Copy out every line of the records in which "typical" can be found.
=-=-=-=-=
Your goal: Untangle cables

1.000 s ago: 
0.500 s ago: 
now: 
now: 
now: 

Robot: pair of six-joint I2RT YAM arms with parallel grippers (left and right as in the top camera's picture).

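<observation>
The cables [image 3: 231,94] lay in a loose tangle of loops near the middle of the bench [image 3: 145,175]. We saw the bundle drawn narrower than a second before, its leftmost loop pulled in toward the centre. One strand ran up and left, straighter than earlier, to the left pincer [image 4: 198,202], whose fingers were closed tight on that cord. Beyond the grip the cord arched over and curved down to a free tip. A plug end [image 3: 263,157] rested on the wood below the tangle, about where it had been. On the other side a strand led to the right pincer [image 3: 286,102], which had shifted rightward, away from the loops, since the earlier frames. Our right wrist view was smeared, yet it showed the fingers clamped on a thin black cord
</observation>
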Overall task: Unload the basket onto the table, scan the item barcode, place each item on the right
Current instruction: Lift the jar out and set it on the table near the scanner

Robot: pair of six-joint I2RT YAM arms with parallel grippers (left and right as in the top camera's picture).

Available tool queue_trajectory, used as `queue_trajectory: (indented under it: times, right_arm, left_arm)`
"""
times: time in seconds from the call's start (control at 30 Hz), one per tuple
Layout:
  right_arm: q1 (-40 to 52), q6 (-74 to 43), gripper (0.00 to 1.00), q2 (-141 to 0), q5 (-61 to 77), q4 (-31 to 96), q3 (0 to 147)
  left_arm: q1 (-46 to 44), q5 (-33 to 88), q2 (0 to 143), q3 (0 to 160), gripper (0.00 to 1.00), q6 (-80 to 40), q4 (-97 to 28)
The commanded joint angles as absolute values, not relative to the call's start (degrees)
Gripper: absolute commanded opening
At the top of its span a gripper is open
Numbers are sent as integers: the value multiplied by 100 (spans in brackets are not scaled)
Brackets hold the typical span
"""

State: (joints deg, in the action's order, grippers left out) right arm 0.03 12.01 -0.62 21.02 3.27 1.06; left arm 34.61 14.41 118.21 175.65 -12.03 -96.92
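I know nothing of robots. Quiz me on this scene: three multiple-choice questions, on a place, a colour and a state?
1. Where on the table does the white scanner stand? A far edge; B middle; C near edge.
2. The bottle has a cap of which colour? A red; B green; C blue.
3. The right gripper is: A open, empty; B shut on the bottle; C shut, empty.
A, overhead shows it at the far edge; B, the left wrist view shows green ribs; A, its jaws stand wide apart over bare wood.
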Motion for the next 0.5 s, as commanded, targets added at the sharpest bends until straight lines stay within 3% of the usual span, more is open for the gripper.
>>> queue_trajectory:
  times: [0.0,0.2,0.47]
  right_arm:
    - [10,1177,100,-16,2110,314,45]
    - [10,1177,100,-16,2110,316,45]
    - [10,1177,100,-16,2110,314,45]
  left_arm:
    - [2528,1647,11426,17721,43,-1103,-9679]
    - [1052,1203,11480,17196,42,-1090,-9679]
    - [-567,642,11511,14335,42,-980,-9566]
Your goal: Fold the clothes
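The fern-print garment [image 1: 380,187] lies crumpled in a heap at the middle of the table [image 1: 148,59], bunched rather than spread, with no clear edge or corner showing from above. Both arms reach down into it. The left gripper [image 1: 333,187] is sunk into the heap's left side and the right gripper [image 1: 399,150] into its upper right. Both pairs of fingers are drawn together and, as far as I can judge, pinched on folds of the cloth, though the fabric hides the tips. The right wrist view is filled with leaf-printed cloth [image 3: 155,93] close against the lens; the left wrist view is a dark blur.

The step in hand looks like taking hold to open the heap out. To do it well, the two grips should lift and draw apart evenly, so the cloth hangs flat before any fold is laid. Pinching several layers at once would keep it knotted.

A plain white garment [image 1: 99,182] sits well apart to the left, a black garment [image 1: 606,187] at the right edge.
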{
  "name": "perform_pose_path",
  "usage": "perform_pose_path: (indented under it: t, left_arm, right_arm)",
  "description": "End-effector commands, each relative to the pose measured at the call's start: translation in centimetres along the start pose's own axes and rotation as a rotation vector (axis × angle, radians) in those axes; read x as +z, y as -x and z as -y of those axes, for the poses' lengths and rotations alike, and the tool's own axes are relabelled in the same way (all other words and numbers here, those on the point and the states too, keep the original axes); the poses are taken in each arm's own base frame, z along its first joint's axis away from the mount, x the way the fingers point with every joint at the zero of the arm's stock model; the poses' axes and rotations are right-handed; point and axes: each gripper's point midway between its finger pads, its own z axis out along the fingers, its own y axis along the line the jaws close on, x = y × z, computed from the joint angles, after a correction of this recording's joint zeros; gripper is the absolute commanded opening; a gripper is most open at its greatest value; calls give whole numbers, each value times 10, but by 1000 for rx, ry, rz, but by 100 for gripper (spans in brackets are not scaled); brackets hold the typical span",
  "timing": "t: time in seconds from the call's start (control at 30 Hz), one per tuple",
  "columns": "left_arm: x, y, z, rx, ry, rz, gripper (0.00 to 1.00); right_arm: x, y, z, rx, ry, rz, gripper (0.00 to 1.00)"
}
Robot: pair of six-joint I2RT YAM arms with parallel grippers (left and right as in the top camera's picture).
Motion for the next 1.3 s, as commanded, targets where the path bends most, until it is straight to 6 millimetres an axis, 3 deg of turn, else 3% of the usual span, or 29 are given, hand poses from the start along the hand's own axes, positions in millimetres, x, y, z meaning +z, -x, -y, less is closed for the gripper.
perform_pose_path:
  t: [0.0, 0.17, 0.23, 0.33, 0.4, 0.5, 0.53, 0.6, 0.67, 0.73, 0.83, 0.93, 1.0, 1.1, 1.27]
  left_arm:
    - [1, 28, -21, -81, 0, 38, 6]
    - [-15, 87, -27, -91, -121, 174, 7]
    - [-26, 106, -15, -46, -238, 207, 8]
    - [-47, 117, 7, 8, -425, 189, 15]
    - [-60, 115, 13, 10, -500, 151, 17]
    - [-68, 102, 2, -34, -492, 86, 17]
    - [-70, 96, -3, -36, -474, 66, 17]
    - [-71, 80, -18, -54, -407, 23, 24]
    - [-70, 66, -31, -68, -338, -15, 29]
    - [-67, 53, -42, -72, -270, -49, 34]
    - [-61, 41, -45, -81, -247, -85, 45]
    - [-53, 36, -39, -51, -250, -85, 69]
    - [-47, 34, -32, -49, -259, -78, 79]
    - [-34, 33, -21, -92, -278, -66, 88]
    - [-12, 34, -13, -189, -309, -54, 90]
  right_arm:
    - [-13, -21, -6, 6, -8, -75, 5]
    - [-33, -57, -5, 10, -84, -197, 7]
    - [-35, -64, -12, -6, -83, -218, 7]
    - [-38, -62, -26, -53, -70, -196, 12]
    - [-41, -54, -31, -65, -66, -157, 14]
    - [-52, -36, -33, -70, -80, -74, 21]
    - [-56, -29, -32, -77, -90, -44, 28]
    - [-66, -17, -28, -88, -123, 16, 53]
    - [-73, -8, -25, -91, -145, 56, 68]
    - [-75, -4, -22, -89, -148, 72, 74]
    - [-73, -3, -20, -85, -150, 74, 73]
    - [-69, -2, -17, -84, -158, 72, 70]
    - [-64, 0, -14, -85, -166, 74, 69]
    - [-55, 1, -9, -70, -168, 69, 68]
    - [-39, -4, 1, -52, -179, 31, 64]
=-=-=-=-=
Result:
Brackets hold the typical span
  "description": "End-effector commands, each relative to the pose measured at the call's start: translation in centimetres along the start pose's own axes and rotation as a rotation vector (axis × angle, radians) in those axes; read x as +z, y as -x and z as -y of those axes, for the poses' lengths and rotations alike, and the tool's own axes are relabelled in the same way (all other words and numbers here, those on the point and the states too, keep the original axes); the poses are taken in each arm's own base frame, z along its first joint's axis away from the mount, x the way the fingers point with every joint at the zero of the arm's stock model; the poses' axes and rotations are right-handed; point and axes: each gripper's point midway between its finger pads, its own z axis out along the fingers, its own y axis along the line the jaws close on, x = y × z, computed from the joint angles, after a correction of this recording's joint zeros; gripper is the absolute commanded opening; a gripper is most open at its greatest value; calls give whole numbers, each value times 10, but by 1000 for rx, ry, rz, but by 100 for gripper (spans in brackets are not scaled); brackets hold the typical span",

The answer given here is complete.